The treatment of a child born with Pfeiffer syndrome is complex and is best provided by experienced craniofacial teams at major centers. Recent research from our Center suggests that we have the lowest published complication rate (2%) following operations to enlarge the head in children with syndromic craniosynostosis (Publication #98). This low complication rate compares very favorably, for example, with that of centers performing posterior skull distraction, which is associated with reported complication rates between 25% and 30%. The most common complication in our reviewed series was infection (6/498), which, interestingly, occurred only in secondary corrections. Our research also suggested that children who began treatment at other centers before transferring care to our Center had to undergo, on average, one additional skull surgery compared with those who began treatment in Dallas.
The following is a brief overview of how we care for our patients who come to Dallas for treatment. As a result of seeing a high number of children with Pfeiffer syndrome and conducting numerous research studies, our treatment approach differs significantly from what most other doctors might recommend. To begin with, our focus has shifted to maximizing intellectual development as the foremost priority. Our second goal is to significantly reduce the high number of operations that most children typically undergo.

Initial Treatment

The most critical issues in initially caring for children born with Pfeiffer syndrome are:

  1. Making sure that there are no problems with breathing.
  2. Protecting the eyes from damage.
  3. Ensuring adequate nutritional intake.

For infants who are more severely affected, a tracheostomy may be recommended shortly after birth. In other cases, families may be advised to take their child home with an oxygen saturation monitor, which alerts caregivers if the child is not receiving enough oxygen during sleep. Although many centers obtain a CT scan as an initial test, we typically do not, as we do not believe it influences how early treatment should begin. Instead, the first test we recommend is a sleep study. This evaluation helps determine whether sleep apnea is present and ensures the child is receiving adequate oxygen at night to support optimal brain development. Some children may also need to begin medication to help reduce gastro‑esophageal reflux (GER). When severe reflux goes unrecognized, it can occasionally cause infants to briefly stop breathing and turn blue.

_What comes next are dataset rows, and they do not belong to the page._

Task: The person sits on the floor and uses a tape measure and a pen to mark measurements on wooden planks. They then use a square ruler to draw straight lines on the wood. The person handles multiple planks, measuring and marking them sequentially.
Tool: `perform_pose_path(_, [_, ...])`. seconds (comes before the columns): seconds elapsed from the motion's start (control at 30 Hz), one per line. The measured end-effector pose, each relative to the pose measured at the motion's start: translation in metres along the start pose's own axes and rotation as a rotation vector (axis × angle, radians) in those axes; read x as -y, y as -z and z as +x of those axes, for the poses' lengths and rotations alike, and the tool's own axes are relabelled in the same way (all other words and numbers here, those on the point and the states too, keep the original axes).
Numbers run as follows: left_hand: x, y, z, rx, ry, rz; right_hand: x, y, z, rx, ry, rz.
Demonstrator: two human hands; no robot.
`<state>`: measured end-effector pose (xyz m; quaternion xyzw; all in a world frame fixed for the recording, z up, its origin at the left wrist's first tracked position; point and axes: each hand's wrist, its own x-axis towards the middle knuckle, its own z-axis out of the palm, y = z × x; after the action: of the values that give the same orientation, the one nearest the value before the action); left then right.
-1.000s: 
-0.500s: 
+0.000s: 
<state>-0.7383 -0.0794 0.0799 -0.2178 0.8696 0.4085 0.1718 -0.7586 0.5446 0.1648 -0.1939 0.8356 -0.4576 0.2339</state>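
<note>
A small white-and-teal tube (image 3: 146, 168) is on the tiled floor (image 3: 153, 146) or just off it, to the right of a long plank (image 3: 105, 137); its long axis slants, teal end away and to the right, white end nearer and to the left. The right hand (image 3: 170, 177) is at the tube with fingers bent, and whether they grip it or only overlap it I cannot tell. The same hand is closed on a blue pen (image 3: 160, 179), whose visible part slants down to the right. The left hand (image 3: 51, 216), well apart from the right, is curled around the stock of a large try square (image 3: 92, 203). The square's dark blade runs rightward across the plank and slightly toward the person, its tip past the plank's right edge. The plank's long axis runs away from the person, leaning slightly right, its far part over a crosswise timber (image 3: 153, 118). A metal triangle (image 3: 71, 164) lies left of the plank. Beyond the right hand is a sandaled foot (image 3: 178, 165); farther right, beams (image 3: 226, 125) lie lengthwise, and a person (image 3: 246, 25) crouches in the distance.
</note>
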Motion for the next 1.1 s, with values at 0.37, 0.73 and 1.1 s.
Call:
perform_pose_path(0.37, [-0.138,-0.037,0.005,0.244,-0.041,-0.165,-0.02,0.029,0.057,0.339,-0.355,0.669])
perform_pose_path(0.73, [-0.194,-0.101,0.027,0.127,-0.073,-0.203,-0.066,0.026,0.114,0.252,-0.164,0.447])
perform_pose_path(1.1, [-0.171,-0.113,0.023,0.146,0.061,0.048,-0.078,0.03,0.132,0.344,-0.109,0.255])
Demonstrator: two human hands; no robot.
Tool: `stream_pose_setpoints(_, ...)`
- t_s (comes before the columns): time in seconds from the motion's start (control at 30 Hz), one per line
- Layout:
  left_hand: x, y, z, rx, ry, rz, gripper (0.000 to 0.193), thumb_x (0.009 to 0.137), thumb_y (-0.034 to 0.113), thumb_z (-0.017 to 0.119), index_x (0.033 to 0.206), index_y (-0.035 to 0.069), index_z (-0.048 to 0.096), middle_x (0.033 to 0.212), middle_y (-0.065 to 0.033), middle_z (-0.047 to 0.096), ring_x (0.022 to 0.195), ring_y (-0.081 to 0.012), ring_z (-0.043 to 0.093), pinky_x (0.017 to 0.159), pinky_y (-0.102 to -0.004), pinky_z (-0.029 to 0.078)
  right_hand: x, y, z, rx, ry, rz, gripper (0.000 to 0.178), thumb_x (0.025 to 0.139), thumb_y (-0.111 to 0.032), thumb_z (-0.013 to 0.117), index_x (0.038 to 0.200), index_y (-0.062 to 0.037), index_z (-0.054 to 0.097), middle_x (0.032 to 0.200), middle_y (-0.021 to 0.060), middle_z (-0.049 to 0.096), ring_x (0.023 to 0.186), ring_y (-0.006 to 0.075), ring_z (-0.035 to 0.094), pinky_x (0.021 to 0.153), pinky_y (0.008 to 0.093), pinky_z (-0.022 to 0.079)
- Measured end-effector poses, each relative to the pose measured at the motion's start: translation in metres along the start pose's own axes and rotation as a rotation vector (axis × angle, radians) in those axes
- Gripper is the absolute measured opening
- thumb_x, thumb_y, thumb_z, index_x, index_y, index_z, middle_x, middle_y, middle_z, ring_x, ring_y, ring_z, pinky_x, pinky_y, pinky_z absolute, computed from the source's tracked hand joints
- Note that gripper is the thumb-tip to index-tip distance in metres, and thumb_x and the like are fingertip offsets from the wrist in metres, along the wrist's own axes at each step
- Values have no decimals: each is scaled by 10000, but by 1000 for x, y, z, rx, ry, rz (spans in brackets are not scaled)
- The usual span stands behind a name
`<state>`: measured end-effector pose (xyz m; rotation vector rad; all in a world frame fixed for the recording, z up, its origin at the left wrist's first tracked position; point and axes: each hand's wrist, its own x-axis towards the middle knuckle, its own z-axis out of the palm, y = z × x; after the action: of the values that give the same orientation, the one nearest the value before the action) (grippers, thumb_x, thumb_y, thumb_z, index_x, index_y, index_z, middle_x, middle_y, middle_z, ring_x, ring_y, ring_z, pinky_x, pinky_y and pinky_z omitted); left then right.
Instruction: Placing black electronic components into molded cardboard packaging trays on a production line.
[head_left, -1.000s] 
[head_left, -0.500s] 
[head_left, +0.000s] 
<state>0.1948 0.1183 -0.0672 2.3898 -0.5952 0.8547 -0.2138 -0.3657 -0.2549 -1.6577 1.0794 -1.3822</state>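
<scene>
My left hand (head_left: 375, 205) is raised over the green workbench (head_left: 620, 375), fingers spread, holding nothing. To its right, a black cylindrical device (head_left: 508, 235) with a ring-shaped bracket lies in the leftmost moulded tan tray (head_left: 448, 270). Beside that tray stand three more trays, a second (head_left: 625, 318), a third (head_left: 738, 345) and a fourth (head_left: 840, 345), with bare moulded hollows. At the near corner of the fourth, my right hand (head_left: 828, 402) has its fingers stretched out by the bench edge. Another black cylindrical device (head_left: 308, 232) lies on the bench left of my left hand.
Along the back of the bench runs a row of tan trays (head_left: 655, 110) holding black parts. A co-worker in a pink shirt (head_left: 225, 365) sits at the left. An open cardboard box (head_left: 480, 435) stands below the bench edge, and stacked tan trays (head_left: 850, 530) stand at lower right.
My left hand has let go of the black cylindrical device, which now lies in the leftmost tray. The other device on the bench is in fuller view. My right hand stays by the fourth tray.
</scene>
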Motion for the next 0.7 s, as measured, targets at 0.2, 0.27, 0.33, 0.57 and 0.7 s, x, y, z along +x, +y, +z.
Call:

For eye protection, early “permanent” tarsorrhaphies may be needed. This small procedure involves sewing the upper and lower eyelids together near the outer corners of the eye. Despite the name, it is not truly permanent and can be fully reversed when performed appropriately. For children with significantly prominent eyes, parents may be advised to keep a tube of Lacrilube or Genteal ointment at home to help keep the eyes moisturized until a tarsorrhaphy can be done. If a child’s eyelid becomes trapped behind the eye and you cannot gently bring the upper eyelid back over the globe using a wet cotton swab, apply a generous amount of ointment over the entire eye to prevent drying and irritation, and seek emergency medical care right away.

Skull Surgery

The best time for the first skull operation depends largely on how the skull is growing. Our general rule of thumb is to delay skull surgery for as long as possible. Children treated in Dallas may have surgery delayed until 15 months of age, or even older, depending on multiple factors. The reasons for this delay are complex, but one concern is that our operations can impair skull growth, meaning that performing surgery too early may lead to additional procedures later. Our research (Publication #98) supports the premise that safely delaying surgery can eliminate the need for one additional skull operation. Therefore, we believe it is best not to operate before 11 months of age. As babies grow and get bigger, their total blood volume increases, reducing the likelihood that a blood transfusion will be necessary. The operation may also be less risky. We routinely recommend that children receive a drug called erythropoietin before surgery to raise blood levels. We have published a study showing that children who received this drug before surgery had a much lower risk of needing blood transfusions (Publication #20). We also use a “cell-saver” to recycle much of the blood lost during surgery so it can be returned to the child during the operation (Publication #23). Using this combination of techniques, most children—now well over 90%—do not require any blood transfusions. We believe that reducing blood transfusions also lowers the risk of other more serious complications.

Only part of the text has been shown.